__The task__:
Gather all lines from the material that contain "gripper".

*** Raw data ***

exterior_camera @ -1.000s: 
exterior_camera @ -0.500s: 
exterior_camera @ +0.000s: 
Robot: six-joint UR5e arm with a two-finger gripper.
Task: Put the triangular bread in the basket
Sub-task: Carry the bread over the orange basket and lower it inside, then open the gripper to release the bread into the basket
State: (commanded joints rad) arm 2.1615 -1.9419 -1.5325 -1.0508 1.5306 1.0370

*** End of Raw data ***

__Task output__:
Robot: six-joint UR5e arm with a two-finger gripper.
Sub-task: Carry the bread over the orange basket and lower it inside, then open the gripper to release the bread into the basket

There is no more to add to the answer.